• **BRIEF**:
If a line in the entries below contains "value", copy it.

[[ DATA LISTING, beginning ]]

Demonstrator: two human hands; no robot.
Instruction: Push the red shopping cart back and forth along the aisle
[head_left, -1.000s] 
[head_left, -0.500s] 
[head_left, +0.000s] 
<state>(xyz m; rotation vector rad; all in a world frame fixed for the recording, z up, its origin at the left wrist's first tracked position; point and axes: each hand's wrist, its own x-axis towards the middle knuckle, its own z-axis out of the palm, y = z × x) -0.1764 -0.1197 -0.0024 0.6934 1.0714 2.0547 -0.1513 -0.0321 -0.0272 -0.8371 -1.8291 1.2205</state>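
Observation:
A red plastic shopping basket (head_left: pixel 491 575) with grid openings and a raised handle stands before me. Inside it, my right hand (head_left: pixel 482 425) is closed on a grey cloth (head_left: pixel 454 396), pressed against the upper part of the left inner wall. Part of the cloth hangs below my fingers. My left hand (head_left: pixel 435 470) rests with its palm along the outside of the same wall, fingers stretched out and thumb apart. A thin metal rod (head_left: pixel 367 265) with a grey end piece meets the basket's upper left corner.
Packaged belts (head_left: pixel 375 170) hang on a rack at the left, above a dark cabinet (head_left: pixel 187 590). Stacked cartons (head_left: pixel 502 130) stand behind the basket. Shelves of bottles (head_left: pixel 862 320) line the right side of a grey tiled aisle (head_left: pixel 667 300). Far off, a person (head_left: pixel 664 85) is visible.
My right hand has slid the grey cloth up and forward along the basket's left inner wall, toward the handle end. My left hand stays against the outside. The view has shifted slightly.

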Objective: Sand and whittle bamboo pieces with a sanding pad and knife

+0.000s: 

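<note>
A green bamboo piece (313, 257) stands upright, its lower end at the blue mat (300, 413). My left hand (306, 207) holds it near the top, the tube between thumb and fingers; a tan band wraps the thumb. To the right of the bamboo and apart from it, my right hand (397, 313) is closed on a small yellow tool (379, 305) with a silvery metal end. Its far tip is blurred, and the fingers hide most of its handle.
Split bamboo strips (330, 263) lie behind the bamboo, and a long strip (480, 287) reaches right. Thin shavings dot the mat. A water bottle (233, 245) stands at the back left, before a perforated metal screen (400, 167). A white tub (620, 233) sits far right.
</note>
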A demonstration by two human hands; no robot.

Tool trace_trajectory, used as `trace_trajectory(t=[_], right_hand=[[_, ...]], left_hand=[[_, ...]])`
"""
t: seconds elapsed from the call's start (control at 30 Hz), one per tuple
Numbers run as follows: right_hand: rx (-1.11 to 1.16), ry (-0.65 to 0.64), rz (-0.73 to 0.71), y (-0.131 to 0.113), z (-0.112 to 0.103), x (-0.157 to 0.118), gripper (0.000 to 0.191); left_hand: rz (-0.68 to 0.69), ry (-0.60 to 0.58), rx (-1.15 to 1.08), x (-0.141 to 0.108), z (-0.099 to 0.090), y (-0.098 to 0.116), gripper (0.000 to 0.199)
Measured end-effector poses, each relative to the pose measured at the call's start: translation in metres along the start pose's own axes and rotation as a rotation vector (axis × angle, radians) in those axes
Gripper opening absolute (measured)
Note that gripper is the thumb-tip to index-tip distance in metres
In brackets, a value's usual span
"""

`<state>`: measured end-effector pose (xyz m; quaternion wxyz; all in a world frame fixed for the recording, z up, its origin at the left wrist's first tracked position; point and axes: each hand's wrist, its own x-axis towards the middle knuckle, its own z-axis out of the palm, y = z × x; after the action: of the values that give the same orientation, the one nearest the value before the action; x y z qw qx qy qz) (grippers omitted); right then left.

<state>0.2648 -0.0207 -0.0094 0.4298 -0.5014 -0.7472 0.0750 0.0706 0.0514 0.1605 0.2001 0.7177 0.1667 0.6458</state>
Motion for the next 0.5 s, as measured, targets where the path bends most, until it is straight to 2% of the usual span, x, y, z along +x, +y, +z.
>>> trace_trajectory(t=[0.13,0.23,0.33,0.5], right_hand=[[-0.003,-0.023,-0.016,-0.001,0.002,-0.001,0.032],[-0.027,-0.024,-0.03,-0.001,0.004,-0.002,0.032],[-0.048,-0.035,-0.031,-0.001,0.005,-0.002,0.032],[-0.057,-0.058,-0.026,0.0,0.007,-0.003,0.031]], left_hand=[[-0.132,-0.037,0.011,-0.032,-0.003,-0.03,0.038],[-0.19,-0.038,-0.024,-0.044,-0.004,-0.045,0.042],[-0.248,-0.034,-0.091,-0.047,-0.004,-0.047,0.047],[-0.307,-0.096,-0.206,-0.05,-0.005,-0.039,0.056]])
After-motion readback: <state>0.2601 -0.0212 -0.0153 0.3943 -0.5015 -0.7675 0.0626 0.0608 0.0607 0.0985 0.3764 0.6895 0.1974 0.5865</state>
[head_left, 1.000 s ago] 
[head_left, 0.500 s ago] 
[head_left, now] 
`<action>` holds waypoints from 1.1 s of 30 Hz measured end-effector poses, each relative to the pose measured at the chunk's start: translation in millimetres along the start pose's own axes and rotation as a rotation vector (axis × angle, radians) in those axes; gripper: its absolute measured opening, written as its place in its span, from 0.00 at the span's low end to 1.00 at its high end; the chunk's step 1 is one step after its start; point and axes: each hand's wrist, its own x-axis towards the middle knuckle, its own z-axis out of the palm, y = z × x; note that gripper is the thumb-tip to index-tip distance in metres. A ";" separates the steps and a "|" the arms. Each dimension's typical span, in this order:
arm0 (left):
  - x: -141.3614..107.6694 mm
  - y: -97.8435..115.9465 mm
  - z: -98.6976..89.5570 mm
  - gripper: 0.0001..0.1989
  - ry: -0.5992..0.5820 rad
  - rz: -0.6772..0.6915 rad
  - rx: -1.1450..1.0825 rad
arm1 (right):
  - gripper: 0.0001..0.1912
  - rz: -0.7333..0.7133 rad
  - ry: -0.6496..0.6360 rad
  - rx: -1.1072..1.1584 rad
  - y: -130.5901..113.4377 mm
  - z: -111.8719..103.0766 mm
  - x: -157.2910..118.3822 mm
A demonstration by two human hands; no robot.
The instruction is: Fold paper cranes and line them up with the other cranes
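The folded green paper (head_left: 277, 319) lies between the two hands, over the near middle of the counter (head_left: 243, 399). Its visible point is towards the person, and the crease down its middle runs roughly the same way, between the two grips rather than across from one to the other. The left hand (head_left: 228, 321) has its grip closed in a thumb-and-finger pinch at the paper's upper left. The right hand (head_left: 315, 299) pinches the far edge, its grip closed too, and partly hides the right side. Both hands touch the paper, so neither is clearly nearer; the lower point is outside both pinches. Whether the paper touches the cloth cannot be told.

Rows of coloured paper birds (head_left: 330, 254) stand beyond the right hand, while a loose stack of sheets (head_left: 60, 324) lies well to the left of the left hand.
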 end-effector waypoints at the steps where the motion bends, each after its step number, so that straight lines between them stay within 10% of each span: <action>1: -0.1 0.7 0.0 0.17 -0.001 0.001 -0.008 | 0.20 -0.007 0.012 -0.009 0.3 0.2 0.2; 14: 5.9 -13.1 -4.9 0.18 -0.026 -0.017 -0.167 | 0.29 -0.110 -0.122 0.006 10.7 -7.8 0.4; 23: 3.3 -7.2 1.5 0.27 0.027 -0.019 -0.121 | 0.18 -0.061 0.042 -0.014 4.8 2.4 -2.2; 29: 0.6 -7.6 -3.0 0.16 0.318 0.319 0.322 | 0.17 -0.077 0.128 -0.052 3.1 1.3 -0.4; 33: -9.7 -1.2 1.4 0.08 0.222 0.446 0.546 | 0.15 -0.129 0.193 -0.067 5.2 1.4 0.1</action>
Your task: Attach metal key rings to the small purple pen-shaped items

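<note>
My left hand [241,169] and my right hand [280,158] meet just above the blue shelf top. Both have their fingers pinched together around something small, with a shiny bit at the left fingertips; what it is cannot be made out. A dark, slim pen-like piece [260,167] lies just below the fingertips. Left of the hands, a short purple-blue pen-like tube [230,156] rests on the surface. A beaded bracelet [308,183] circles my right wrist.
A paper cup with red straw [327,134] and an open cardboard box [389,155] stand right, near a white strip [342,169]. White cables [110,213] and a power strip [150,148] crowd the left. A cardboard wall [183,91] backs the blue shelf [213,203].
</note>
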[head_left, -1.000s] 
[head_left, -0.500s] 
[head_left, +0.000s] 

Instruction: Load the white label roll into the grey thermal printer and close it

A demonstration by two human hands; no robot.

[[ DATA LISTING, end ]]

• **ANSWER BELOW**:
In brackets, a value's usual span
`<state>`: measured end-effector pose (xyz m; quaternion wxyz; all in a world frame fixed for the recording, z up, its origin at the left wrist's first tracked position; point and axes: each hand's wrist, its own x-axis towards the middle knuckle, its own z-axis out of the palm, y = z × x; after the action: of the values that give the same orientation, the one nearest the value before the action; x y z qw qx qy qz) (grippers omitted); right then left.

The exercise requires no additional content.